**WORK REQUIRED:** Please return every record exactly, with no pictures included.

________________________________________

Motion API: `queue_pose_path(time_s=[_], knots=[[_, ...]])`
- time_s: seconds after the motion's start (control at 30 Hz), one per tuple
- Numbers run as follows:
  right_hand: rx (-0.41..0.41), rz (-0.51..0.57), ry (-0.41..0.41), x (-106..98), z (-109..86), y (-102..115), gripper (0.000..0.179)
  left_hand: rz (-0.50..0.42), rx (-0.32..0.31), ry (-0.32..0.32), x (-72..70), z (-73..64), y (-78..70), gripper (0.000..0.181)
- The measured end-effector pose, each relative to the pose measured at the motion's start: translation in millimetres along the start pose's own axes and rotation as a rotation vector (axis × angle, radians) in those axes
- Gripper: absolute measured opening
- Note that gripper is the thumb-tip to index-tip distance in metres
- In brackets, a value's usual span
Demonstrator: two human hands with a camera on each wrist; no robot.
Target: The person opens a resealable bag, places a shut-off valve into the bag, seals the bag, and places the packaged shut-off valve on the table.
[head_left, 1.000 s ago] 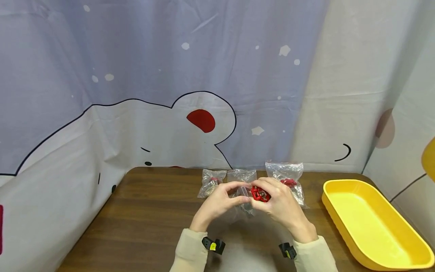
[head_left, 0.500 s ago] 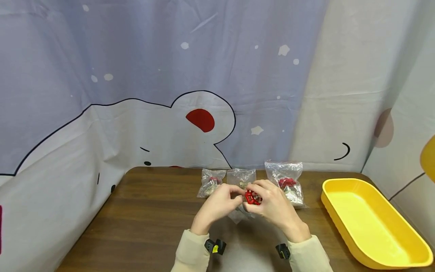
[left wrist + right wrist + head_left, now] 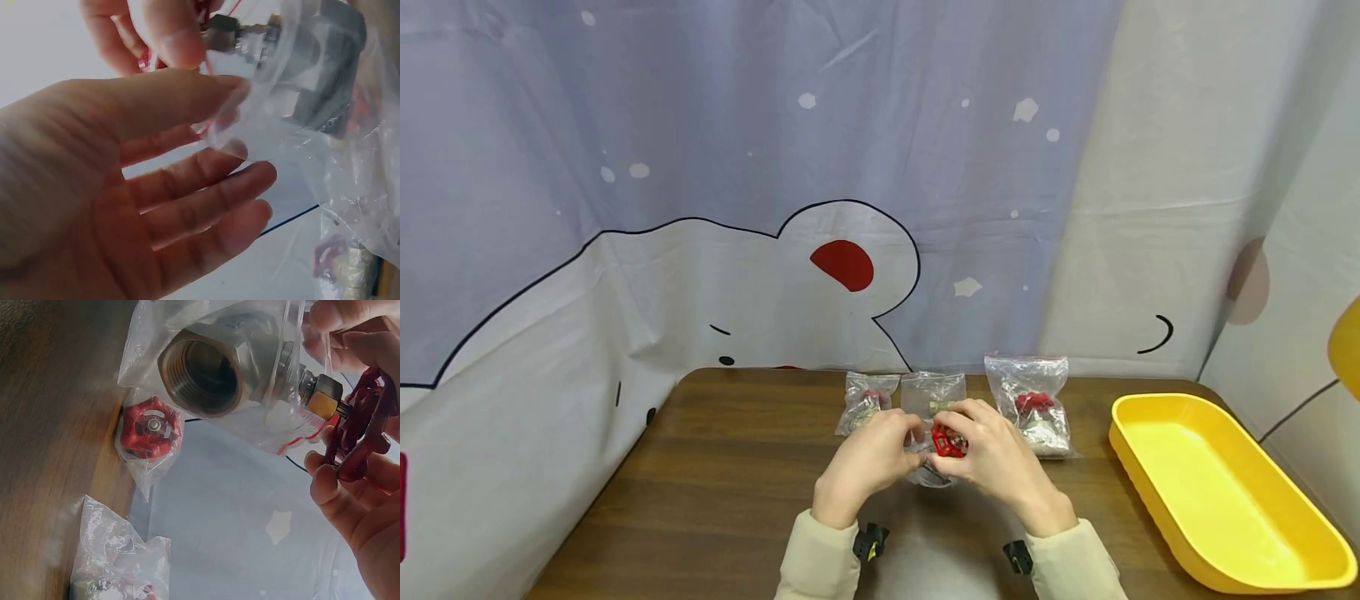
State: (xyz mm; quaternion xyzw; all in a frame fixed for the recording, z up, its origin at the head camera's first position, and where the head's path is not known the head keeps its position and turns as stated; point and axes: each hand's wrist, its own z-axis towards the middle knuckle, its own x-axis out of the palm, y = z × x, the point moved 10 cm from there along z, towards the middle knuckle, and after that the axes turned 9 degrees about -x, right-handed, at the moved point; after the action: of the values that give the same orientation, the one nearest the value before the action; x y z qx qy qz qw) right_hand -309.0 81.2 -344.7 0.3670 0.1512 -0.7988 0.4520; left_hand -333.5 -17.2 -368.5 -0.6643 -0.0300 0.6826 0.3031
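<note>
A gate valve with a red handwheel [image 3: 950,442] is held by my right hand [image 3: 996,462]. Its fingers and thumb grip the wheel's rim. In the right wrist view the metal valve body [image 3: 206,372], with its threaded opening toward the camera, lies inside a clear zip bag [image 3: 265,434]. The brass-coloured nut and the wheel stick out past the bag's mouth. My left hand [image 3: 868,458] pinches the bag's edge between thumb and index finger, beside the stem; its other fingers extend loosely, as the left wrist view shows.
Three bagged valves lie at the table's back edge: a small left bag [image 3: 867,404], a middle bag [image 3: 934,392] partly behind my hands, and a larger right bag [image 3: 1033,408]. A yellow tray [image 3: 1116,433] stands at the right. A printed curtain [image 3: 737,283] hangs behind the table.
Both hands have shifted left, carrying the valve and bag along. The handwheel sits further left and slightly lower, and the right-hand bag is less covered.
</note>
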Motion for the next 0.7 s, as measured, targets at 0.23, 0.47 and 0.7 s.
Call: queue_pose_path(time_s=[0.23,0.47,0.7], knots=[[-0.051,0.003,-0.002,-1,1.1,5,0.041,-0.165,0.02,-0.071,-3.8,5.5,-0.1,0.012],[-0.063,0.043,0.02,0,1.8,9,0.047,-0.382,-0.024,-0.068,-2.8,9.3,9.5,0.016],[-0.023,0.099,0.046,3,3.0,13,0.069,-0.326,0.003,-0.211,-17.7,5.5,2.7,0.013]])
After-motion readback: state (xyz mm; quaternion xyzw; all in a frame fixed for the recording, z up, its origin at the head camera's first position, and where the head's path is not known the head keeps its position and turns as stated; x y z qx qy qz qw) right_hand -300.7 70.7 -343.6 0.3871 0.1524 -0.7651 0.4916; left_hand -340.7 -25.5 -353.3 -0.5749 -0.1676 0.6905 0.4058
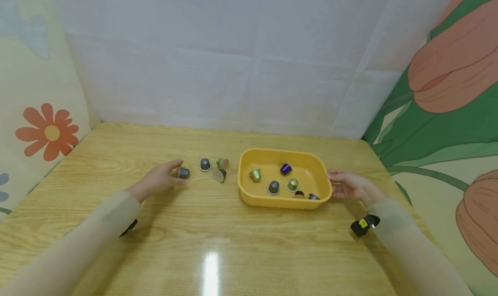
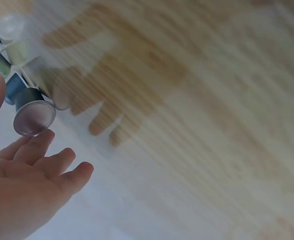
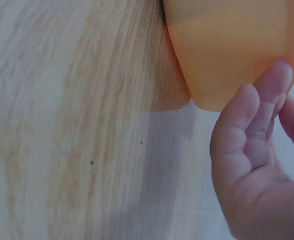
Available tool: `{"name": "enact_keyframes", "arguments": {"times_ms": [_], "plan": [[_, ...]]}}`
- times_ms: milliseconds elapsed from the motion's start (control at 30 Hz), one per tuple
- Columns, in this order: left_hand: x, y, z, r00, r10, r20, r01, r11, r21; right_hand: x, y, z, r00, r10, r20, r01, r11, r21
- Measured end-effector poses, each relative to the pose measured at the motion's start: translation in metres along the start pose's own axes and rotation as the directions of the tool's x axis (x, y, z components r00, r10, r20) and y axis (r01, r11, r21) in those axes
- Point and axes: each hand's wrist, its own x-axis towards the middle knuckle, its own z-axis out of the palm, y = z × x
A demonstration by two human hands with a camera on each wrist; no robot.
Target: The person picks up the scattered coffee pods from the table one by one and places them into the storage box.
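Note:
In the head view my left hand reaches around a dark grey coffee capsule lying on its side. The left wrist view shows this capsule between thumb and fingers, its foil lid toward the camera. A gap separates the thumb from it; a fingertip is close to its rim. My right hand rests its extended fingers against the right end of a yellow plastic basket. Its fingers lie on the outer wall in the right wrist view. Several capsules lie inside the basket, including a purple one and a green one.
Between left hand and basket stand an upright dark capsule, a tipped green capsule and a tipped dark capsule. All rest on a wooden table. A white cloth hangs behind.

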Motion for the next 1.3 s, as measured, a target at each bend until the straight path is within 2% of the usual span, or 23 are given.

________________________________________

**EXERCISE RESPONSE:**
Motion API: `queue_pose_path(time_s=[_], knots=[[_, ...]])`
- time_s: seconds after the motion's start (control at 30 Hz), one per tuple
- Numbers run as follows:
  right_hand: rx (-0.41..0.41), rz (-0.51..0.57), ry (-0.41..0.41), x (-106..98), z (-109..86), y (-102..115), gripper (0.000..0.179)
  left_hand: rz (-0.50..0.42), rx (-0.32..0.31), ry (-0.32..0.32), x (-72..70), z (-73..64), y (-78..70), gripper (0.000..0.181)
- The measured end-effector pose, each relative to the pose measured at the motion's start: translation in millimetres along the start pose's own axes and rotation as a rotation vector (axis × angle, radians) in those axes
- Gripper: absolute measured opening
- Note that gripper is the thumb-tip to index-tip distance in metres
- In brackets, a value's usual span
Demonstrator: two human hands with a camera on each wrist; no robot.
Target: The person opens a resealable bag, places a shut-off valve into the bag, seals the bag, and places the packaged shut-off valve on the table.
[head_left, 1.000 s ago] 
[head_left, 0.500 s ago] 
[left wrist + right wrist + head_left, now] 
State: (xyz mm; quaternion xyzw; all in a frame fixed for the recording, z up, its origin at the head camera's first position, and where the head's path is not known the head keeps its position and turns as stated; point and axes: each hand's wrist, its own z-axis towards the middle knuckle, its own x-axis out of the palm, y = z × x, the point moved 10 cm from there along z, towards the middle knuckle, and after that the axes turned 9 degrees about -x, right-handed, at the moved point; after the action: of the values that give the same orientation, the one nearest the value before the action; x y z qx qy qz qw) right_hand -309.0 81.2 -344.7 0.3670 0.1512 -0.7988 0.4520; left_hand -333.5 -17.2 -368.5 -0.6643 -0.0300 0.6826 0.3031
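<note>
A gate valve with a red handwheel [image 3: 950,442] is held by my right hand [image 3: 996,462]. Its fingers and thumb grip the wheel's rim. In the right wrist view the metal valve body [image 3: 206,372], with its threaded opening toward the camera, lies inside a clear zip bag [image 3: 265,434]. The brass-coloured nut and the wheel stick out past the bag's mouth. My left hand [image 3: 868,458] pinches the bag's edge between thumb and index finger, beside the stem; its other fingers extend loosely, as the left wrist view shows.
Three bagged valves lie at the table's back edge: a small left bag [image 3: 867,404], a middle bag [image 3: 934,392] partly behind my hands, and a larger right bag [image 3: 1033,408]. A yellow tray [image 3: 1116,433] stands at the right. A printed curtain [image 3: 737,283] hangs behind the table.
Both hands have shifted left, carrying the valve and bag along. The handwheel sits further left and slightly lower, and the right-hand bag is less covered.
</note>
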Motion for the next 0.7 s, as measured, targets at 0.23, 0.47 and 0.7 s.
Call: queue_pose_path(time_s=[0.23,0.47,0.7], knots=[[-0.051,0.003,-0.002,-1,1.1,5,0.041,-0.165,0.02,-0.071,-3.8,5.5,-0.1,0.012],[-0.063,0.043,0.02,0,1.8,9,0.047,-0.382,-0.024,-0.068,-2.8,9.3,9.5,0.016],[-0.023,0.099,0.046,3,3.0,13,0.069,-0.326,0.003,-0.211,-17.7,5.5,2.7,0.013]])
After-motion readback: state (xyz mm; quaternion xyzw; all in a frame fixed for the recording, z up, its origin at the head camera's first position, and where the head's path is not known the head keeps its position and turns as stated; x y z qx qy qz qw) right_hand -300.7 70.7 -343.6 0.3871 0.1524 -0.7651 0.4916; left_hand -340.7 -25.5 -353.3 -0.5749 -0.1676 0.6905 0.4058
Available tool: `{"name": "enact_keyframes", "arguments": {"times_ms": [_], "plan": [[_, ...]]}}`
- times_ms: milliseconds elapsed from the motion's start (control at 30 Hz), one per tuple
- Columns, in this order: left_hand: x, y, z, r00, r10, r20, r01, r11, r21; right_hand: x, y, z, r00, r10, r20, r01, r11, r21
- Measured end-effector poses, each relative to the pose measured at the motion's start: translation in metres along the start pose's own axes and rotation as the directions of the tool's x axis (x, y, z components r00, r10, r20) and y axis (r01, r11, r21) in those axes
- Point and axes: each hand's wrist, its own x-axis towards the middle knuckle, its own z-axis out of the palm, y = z × x
A demonstration by two human hands with a camera on each wrist; no robot.
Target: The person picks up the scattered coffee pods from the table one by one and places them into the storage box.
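Note:
In the head view my left hand reaches around a dark grey coffee capsule lying on its side. The left wrist view shows this capsule between thumb and fingers, its foil lid toward the camera. A gap separates the thumb from it; a fingertip is close to its rim. My right hand rests its extended fingers against the right end of a yellow plastic basket. Its fingers lie on the outer wall in the right wrist view. Several capsules lie inside the basket, including a purple one and a green one.
Between left hand and basket stand an upright dark capsule, a tipped green capsule and a tipped dark capsule. All rest on a wooden table. A white cloth hangs behind.
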
Motion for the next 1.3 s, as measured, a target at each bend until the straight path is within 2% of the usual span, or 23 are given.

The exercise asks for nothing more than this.